Beginning with the line below that contains "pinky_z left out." and ending with the line that contains "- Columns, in", copy every line exactly. Copy nothing else.

+--

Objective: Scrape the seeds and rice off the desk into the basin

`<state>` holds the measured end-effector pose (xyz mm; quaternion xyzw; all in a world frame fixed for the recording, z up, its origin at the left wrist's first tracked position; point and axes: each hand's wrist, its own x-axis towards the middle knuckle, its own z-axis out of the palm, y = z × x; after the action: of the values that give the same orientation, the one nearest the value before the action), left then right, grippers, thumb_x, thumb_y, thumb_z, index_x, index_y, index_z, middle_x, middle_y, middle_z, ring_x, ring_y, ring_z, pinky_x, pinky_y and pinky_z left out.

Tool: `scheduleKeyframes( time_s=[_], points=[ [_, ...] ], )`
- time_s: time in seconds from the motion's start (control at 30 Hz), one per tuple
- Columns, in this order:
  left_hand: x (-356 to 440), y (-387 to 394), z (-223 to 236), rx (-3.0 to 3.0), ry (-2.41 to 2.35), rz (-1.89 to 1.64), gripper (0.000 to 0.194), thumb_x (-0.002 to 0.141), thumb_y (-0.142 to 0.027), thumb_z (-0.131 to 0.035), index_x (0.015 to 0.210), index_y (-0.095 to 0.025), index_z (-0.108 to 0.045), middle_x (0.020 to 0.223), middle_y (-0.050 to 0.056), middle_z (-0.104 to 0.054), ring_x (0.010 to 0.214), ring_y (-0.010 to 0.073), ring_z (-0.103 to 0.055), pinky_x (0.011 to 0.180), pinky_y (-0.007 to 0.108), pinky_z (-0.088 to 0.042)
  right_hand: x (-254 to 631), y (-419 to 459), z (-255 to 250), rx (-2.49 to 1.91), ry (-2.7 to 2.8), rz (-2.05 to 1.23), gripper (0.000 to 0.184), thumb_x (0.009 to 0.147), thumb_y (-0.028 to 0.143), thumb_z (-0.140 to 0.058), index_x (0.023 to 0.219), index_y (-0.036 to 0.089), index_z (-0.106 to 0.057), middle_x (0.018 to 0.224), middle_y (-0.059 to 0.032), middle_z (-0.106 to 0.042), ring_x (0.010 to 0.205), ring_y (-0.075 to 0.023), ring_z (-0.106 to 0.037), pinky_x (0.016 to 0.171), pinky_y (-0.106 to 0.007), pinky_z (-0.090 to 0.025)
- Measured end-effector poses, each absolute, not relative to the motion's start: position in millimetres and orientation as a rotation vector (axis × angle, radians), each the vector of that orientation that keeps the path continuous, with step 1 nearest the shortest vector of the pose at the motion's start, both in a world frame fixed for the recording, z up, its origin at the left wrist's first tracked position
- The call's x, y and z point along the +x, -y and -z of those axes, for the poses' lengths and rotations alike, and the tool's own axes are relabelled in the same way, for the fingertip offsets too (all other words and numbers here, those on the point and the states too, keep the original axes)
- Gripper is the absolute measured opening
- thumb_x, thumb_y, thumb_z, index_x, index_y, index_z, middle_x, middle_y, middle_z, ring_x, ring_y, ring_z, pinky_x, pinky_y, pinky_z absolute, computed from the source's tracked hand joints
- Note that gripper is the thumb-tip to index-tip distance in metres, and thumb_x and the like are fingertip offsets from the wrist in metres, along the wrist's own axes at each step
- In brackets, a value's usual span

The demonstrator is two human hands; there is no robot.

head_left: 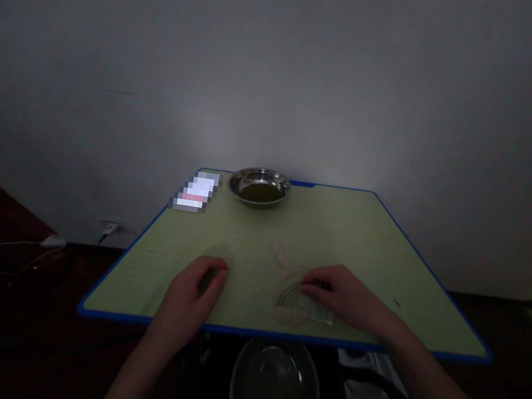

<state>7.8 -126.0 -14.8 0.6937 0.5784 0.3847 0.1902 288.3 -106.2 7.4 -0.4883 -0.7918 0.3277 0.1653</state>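
My right hand (pixel 339 295) is low over the table, right of centre. Its thumb and fingertips pinch together at the edge of a see-through, round-edged piece (pixel 289 314) with a pale, lacy-looking border; its exact kind is unclear in the dim light. A pale pinkish strip (pixel 280 254) runs from it up the table. My left hand (pixel 192 292) is apart from these, over the left front of the table. Its fingers curl towards the thumb, the tips close together, and whatever may lie between them is not distinguishable.
The pale green table (pixel 341 231) has a blue edge. At its back stands a steel bowl (pixel 231 184) with greenish grains inside. A bright, pixelated flat object (pixel 197 190) lies left of it. Below the front edge is another round bowl (pixel 237 395). A wall socket with a plug (pixel 110 229) is at left.
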Motion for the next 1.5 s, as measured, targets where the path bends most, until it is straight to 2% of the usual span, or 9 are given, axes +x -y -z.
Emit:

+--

- _Response_
`<state>` holds the measured end-effector pose (xyz mm; quaternion xyzw; all in a world frame fixed for the recording, z up, its origin at the left wrist's first tracked position; point and axes: each hand's wrist, its own x-axis towards the middle knuckle, its own z-axis out of the palm, y = z × x; after the action: of the values that give the same orientation, the one nearest the value before the action), left then right, grippers, thumb_x, thumb_y, thumb_z, index_x, index_y, index_z, middle_x, middle_y, middle_z, ring_x, ring_y, ring_z, pinky_x, pinky_y and pinky_z left out.

Tool: `scheduleKeyframes( time_s=[_], points=[ [_, ...] ], )`
- time_s: time in seconds from the motion's start (control at 30 Hz), one per tuple
- Columns, in this order:

No additional lines are needed for this answer.